TASK TO COMPLETE
Your copy should contain exactly the lines from the start of the listing through the line that holds "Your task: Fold", and no pictures.

******

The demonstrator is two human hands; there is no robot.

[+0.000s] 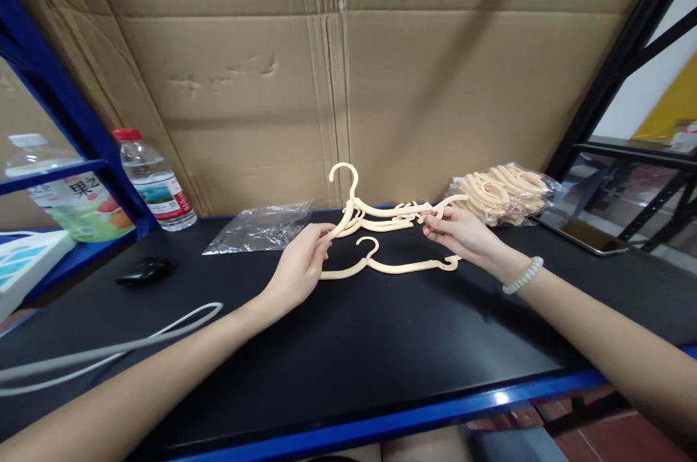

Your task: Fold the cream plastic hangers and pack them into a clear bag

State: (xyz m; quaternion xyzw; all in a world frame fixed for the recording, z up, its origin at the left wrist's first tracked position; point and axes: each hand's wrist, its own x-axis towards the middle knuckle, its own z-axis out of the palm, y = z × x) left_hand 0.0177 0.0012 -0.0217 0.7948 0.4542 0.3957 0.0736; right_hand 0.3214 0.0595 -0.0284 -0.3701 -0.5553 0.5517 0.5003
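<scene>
My left hand and my right hand hold a small cream plastic hanger by its two ends, lifted slightly above the black shelf top, hook pointing up. Under it sit a few more cream hangers stacked together. Another cream hanger lies flat on the shelf just in front, between my hands. A white coiled band is on my right wrist.
A clear bag full of cream hangers lies at the right rear. An empty clear plastic bag lies left of the hangers. Two water bottles, a black mouse, a white cable, and a tablet sit around. Cardboard forms the back wall.
</scene>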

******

SOLUTION
The demonstrator is two human hands; there is no robot.

[+0.000s] 

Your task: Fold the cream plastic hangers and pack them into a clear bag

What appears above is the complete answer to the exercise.